As the burden was upon Holloman, he failed to show any title. He relied on the will of R. D. S. Dixon, but as the evidence by which he offered to show his interest, under the will, was properly excluded, there was nothing left upon which his claim could stand. There was no sufficient identification of the land described in the will. Some of the evidence rejected did not have sufficient probative force to show what land it was. There was no evidence that Dixon owned the land.
The undisputed evidence of plaintiffs shows that they are the owners of the land. If Holloman ever had any interest as tenant in common with them, he lost it by their adverse possession for more than twenty years, he admitting that he did not make any claim to be let into possession of his share, nor any demand for his share of the rents and profits within said time. Dobbins v. Dobbins, 141 N.C. 214.
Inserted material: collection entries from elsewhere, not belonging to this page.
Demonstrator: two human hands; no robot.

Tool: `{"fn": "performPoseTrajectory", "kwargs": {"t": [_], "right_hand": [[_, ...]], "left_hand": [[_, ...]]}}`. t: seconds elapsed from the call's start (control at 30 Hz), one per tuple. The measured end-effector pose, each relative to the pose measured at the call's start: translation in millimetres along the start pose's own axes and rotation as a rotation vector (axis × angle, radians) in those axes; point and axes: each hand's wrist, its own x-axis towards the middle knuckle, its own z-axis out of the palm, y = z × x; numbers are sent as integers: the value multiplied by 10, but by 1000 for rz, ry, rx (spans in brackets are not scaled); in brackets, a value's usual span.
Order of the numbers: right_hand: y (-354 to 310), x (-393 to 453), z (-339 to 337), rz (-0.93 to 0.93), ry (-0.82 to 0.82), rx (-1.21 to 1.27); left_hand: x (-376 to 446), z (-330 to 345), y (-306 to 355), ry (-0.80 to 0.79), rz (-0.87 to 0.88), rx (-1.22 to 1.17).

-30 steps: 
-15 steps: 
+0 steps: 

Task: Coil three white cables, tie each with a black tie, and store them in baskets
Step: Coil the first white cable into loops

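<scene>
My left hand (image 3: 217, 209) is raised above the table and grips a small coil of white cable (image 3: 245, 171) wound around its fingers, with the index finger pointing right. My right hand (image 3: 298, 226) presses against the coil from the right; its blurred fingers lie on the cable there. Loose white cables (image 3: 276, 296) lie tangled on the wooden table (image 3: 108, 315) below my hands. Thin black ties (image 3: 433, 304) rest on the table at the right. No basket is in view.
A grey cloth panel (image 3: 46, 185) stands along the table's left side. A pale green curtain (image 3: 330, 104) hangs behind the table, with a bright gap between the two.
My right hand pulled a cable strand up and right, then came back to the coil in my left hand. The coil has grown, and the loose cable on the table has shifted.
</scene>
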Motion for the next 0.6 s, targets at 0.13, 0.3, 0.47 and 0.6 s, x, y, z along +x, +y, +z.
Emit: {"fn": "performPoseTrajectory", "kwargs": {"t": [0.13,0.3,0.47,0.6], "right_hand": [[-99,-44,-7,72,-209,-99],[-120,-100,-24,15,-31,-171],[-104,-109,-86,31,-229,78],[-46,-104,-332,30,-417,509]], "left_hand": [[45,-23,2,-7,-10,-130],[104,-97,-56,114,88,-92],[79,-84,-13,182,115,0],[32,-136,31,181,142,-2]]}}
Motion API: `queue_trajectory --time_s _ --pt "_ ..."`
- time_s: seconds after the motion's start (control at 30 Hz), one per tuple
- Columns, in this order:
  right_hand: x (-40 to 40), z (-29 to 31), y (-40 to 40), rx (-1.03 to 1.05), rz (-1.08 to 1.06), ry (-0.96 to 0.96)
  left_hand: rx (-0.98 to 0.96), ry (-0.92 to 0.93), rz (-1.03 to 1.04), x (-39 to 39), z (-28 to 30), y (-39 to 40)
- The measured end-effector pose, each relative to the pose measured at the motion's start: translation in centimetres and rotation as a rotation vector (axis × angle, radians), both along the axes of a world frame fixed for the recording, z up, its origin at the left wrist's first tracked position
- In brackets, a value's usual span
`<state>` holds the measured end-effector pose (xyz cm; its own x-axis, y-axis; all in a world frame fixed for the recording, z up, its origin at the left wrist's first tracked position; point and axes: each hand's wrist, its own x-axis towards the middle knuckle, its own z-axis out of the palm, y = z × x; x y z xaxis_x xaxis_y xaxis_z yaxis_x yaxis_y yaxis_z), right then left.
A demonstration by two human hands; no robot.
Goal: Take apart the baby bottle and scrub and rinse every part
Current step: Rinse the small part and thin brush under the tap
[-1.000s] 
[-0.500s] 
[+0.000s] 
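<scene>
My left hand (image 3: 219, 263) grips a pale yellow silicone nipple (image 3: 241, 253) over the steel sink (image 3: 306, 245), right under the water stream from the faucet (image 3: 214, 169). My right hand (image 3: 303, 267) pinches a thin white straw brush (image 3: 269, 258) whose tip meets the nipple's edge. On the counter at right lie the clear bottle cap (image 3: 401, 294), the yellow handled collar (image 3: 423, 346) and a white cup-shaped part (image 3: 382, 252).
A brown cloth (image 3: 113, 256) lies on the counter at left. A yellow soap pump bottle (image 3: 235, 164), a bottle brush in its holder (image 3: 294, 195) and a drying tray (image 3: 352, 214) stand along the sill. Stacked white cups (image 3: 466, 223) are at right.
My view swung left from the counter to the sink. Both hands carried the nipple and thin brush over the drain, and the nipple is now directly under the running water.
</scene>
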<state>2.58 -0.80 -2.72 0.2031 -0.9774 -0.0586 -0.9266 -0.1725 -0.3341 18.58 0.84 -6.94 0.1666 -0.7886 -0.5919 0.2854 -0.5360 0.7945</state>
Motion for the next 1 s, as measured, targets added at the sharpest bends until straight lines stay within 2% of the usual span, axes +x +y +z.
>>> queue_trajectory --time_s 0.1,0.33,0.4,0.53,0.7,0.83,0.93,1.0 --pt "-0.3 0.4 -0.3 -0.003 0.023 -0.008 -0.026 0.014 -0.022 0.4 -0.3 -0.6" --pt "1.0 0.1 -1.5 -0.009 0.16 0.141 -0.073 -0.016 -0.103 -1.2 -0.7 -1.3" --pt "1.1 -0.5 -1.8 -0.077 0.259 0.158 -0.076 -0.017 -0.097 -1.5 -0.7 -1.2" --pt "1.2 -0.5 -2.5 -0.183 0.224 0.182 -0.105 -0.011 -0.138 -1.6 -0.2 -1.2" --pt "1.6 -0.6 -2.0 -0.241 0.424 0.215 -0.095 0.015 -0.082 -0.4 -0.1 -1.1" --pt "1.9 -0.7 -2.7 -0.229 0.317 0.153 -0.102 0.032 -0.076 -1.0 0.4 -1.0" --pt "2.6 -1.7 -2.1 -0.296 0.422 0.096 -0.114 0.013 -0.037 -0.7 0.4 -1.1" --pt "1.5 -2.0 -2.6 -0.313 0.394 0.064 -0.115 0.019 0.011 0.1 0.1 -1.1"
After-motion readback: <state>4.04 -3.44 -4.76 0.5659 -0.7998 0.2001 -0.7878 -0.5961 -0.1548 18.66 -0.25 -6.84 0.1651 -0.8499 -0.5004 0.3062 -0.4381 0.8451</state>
It may be well to say before concluding, that the court had a discretion to exclude leading questions, and we will not review the ruling for that reason.
We may safely place our decision upon the single ground that the answer of Holloman shows that the title of his adversaries is not denied unless he is owner of one-third as tenant in common, and it further appears in the case that they have held possession of the premises adversely, and have been in the pernancy of the rents and profits for more than twenty years, title being out of the State, and he has taken no steps to recover possession of his alleged share, or his share of the rents and profits, within that time, although he had visited them occasionally. If they kept him out of possession of his share of the land and the rents, he was put to his action, and if not prosecuted within the twenty years, the law raised a legal presumption of title in those having the possession and barred his entry. Dobbins v. Dobbins, supra; Bullin v. Hancock, 138 N.C. 198; Whitaker v. Jenkins, ibid., 476. "The possession (137) of one tenant in common is, in law, the possession of all the tenants in common. One may, however, disseize or oust the others, and from the time of such ouster the possession of him who keeps out the rest is not their possession, but is adverse to their claims of possession. The sole silent occupation by one of the entire property, without an account to or claim by the others, is not in law an ouster, nor furnishes evidence from which an ouster can be inferred unless it has been continued for that length of time, which furnishes a legal presumption of the facts necessary to uphold an exclusive possession." If there were any technical errors in the rulings upon the evidence, the facts so plainly appear, and the legal inference thereupon is so well settled by the cases, that a reversal, if there was any error in the respects indicated, would be vain and useless. The Court would again reach the same result. We, therefore, sustain the judgment.
Cited: Brogden v. Gibson, 165 N.C. 25; Steeley v. Lumber Co., ib., 32; Holley v. White, 172 N.C. 78.